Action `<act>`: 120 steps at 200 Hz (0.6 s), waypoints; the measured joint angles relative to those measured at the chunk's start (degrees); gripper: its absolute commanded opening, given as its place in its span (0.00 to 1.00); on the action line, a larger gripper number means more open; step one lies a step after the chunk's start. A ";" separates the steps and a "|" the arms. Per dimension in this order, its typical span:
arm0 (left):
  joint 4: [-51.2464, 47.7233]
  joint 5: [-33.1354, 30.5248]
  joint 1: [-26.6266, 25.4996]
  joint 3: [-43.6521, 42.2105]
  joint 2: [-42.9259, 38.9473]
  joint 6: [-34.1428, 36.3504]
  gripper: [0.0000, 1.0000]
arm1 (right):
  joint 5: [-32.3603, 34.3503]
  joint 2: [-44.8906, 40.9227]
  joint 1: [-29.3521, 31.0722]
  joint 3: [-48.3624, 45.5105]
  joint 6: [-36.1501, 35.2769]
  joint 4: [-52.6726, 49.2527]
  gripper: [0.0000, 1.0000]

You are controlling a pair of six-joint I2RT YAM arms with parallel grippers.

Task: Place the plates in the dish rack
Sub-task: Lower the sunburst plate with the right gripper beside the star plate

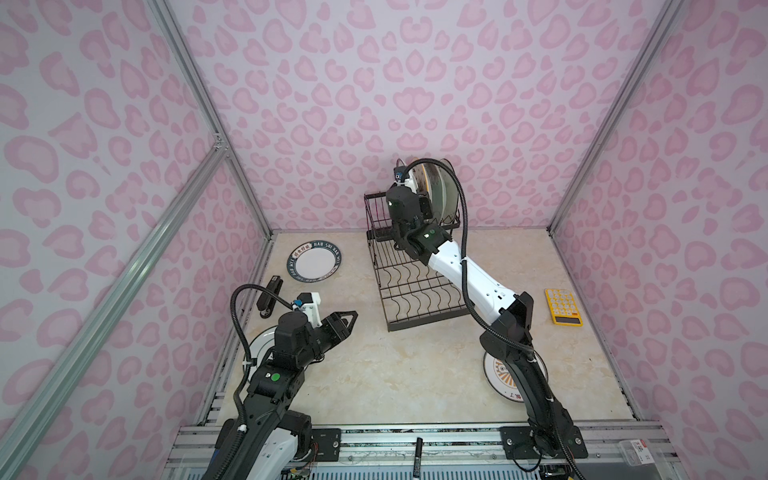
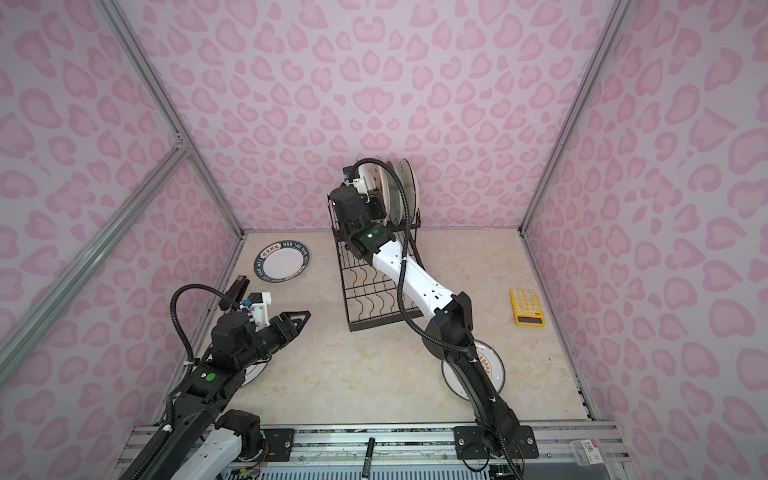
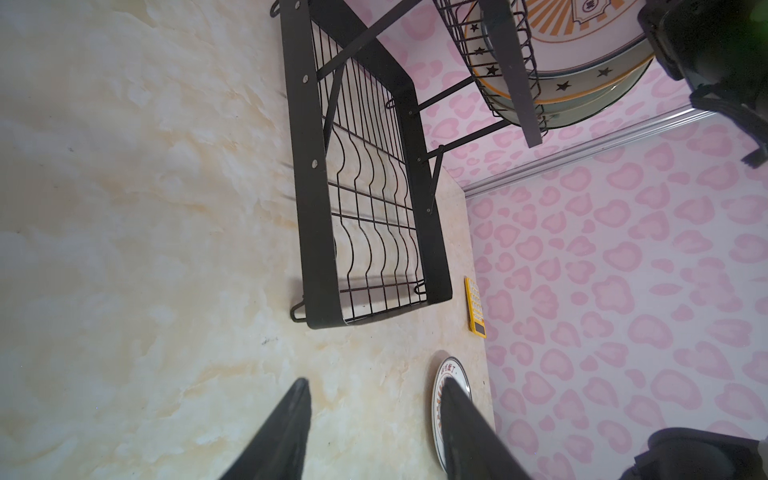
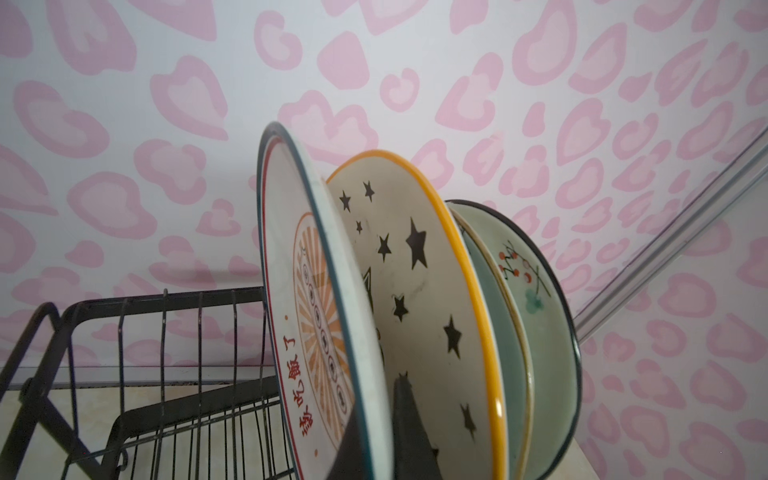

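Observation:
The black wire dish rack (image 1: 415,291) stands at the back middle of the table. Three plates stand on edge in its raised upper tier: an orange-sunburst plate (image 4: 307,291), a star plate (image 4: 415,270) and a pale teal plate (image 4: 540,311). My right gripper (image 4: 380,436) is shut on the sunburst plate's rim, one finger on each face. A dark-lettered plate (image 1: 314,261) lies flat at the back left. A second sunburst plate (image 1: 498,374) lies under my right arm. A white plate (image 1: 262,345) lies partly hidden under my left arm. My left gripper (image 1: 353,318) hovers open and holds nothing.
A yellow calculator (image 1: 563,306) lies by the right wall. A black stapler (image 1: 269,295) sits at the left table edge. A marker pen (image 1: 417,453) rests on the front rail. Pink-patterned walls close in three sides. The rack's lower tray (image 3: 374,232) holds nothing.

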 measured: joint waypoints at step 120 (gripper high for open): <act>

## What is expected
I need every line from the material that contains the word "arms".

## Response to this task
Action `<act>`: 120 steps at 200 Hz (0.6 s), waypoints; the measured joint angles relative to those measured at the chunk's start (degrees); gripper: its absolute commanded opening, given as its place in its span (0.00 to 1.00); on the action line, a larger gripper number means more open; step one lies a step after the chunk's start. A ";" separates the steps and a "|" the arms. Per dimension in this order, its typical span:
You are controlling a pair of six-joint I2RT YAM arms with parallel grippers.

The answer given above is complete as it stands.